Dr. Mohit Manohar, Provost’s Postdoctoral Fellow in South Asian Art in the Department of Art History and COSAS member has received the UC Berkeley South Asia Art and Architecture Dissertation Prize for his Ph.D. dissertation, “The City of Gods and Fortune: An Architectural and Urban History of Daulatabad, ca. 13th–15th centuries.” The prize is awarded to an outstanding dissertation in South Asian art defended at an accredited university in North America and Europe.
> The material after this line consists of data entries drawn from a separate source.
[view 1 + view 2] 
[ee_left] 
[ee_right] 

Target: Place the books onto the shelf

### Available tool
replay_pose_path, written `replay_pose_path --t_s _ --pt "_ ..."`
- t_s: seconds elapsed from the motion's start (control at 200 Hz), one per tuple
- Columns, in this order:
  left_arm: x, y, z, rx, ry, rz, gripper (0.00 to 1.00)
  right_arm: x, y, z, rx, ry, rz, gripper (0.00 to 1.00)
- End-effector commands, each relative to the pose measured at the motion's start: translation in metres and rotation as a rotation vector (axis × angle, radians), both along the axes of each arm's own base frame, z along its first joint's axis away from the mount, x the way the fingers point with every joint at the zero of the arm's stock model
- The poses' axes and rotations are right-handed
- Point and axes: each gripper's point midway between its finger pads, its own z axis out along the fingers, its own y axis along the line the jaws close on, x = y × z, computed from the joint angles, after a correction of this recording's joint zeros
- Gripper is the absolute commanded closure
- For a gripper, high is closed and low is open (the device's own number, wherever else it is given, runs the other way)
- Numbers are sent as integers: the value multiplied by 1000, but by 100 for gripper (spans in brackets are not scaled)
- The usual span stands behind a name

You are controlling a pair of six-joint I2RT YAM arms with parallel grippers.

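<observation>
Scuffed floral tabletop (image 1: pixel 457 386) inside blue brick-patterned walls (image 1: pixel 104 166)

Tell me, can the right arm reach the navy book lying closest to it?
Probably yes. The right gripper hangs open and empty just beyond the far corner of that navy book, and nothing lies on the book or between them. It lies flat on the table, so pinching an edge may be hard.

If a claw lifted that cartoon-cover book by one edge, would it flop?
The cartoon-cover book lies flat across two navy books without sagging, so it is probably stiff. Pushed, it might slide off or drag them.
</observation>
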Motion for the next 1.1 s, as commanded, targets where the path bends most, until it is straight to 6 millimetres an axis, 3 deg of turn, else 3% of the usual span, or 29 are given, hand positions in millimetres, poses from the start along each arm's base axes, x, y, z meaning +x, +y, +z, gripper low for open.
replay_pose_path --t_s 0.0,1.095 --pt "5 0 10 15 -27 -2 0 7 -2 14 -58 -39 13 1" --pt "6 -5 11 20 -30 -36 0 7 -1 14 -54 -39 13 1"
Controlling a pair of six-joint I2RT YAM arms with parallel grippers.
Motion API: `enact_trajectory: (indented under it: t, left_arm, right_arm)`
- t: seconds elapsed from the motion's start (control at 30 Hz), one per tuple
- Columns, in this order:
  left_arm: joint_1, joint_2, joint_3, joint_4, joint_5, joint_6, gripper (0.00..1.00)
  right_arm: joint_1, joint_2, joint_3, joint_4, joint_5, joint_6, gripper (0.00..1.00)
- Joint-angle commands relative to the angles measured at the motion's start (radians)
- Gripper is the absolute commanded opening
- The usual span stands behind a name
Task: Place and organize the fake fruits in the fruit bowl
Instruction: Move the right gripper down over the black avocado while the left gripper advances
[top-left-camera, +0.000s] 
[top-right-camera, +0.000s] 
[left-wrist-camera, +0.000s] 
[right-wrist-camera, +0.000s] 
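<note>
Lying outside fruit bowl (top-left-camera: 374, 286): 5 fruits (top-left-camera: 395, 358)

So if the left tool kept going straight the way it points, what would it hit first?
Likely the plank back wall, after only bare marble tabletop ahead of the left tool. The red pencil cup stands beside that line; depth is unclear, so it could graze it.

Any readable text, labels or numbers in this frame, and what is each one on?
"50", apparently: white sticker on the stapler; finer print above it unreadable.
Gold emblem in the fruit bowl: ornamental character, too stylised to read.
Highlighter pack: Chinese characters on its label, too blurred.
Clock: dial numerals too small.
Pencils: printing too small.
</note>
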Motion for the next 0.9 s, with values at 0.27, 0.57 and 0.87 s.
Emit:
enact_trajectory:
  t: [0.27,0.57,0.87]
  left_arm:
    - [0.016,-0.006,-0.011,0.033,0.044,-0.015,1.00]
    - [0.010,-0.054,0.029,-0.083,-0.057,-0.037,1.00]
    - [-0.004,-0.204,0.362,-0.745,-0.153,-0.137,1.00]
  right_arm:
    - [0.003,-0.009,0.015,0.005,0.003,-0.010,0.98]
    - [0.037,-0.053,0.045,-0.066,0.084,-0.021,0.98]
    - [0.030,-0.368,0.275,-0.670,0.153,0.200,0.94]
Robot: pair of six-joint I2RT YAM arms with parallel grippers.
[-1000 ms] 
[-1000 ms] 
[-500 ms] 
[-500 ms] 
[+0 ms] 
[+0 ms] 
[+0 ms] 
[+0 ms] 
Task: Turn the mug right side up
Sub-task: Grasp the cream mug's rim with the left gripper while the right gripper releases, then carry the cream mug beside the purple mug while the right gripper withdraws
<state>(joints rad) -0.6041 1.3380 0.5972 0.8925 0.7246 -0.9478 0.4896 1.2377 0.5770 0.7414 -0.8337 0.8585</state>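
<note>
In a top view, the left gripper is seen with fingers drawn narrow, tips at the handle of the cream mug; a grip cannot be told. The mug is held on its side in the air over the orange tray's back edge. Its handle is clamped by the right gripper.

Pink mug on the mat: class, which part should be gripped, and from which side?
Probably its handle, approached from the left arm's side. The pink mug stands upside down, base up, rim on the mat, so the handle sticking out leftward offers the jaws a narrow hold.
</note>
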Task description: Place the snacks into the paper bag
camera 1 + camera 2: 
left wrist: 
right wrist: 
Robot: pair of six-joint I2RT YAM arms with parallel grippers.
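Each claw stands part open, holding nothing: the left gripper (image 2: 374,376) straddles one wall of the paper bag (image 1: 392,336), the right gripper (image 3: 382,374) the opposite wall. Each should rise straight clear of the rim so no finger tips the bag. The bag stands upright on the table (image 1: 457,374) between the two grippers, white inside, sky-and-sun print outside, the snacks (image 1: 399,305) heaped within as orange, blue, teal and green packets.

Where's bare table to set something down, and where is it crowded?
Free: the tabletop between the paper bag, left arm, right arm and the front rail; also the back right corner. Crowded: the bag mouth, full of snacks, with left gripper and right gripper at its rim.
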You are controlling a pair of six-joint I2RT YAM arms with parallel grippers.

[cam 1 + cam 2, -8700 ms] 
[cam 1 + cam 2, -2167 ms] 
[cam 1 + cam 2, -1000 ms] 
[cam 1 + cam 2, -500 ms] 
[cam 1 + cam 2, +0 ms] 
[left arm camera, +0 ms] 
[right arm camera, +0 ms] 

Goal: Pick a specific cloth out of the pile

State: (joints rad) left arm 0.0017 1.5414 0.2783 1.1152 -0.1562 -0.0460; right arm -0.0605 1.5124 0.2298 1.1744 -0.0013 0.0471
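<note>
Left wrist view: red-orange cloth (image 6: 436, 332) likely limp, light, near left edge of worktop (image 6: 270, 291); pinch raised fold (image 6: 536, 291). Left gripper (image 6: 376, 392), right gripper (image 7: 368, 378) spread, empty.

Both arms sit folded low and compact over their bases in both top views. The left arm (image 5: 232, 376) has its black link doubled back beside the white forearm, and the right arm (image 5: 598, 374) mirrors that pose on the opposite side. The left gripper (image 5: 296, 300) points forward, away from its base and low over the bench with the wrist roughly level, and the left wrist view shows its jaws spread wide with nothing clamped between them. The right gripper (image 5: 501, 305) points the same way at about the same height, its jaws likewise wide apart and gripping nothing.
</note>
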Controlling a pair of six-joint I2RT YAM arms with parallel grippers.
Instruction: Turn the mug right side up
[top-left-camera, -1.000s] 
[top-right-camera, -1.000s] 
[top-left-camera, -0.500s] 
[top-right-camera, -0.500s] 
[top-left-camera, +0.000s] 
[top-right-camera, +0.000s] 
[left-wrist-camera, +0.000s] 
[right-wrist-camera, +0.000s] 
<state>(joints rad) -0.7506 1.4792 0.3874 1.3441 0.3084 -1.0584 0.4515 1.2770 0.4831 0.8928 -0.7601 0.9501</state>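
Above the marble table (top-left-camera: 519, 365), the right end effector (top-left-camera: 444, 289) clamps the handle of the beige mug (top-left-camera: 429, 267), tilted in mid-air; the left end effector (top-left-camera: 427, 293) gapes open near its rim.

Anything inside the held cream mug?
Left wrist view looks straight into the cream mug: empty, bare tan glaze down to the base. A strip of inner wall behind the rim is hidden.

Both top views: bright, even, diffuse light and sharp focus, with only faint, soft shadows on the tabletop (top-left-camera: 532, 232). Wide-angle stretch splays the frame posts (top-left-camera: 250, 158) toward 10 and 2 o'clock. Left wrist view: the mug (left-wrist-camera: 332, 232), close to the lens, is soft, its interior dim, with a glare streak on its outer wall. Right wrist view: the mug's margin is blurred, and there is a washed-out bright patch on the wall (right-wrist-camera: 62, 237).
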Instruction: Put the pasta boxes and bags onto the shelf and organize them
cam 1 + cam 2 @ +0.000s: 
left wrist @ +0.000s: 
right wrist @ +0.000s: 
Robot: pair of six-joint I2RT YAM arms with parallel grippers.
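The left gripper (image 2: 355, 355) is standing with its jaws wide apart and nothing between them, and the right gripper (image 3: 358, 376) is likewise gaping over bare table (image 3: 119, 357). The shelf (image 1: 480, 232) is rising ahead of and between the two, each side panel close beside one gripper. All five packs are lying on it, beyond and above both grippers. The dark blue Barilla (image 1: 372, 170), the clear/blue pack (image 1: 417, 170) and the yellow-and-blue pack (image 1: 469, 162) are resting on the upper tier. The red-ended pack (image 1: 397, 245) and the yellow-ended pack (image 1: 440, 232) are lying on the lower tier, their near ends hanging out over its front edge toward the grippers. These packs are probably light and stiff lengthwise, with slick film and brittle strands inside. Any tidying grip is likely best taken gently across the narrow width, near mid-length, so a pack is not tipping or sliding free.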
Organized chronologically, the dissertation takes a multifaceted approach to studying Daulatabad’s built environment and includes new photographs, plans, maps, drawings, and translations of epigraphs from the region. By analyzing an important but neglected corpus of architectural and urban spaces from the region, the dissertation demonstrates that Daulatabad is essential to writing an integrated history of medieval South Asia that crosses political, religious, and linguistic lines. Furthermore, the dissertation contributes to the study of South Asian architecture and urbanism by critically engaging with ongoing debates in landscape studies, religious studies, cross-cultural studies, and race and ethnicity studies, and their relationship with the arts.
Manohar was selected for the prize by a committee consisting of colleagues Atreyee Gupta (Chair, University of California, Berkeley), Susan Bean (Independent Scholar + Curator), Monica Juneja (Universität Heidelberg), and Jinah Kim (Harvard University).
Congratulations to Dr. Manohar on this incredible accomplishment.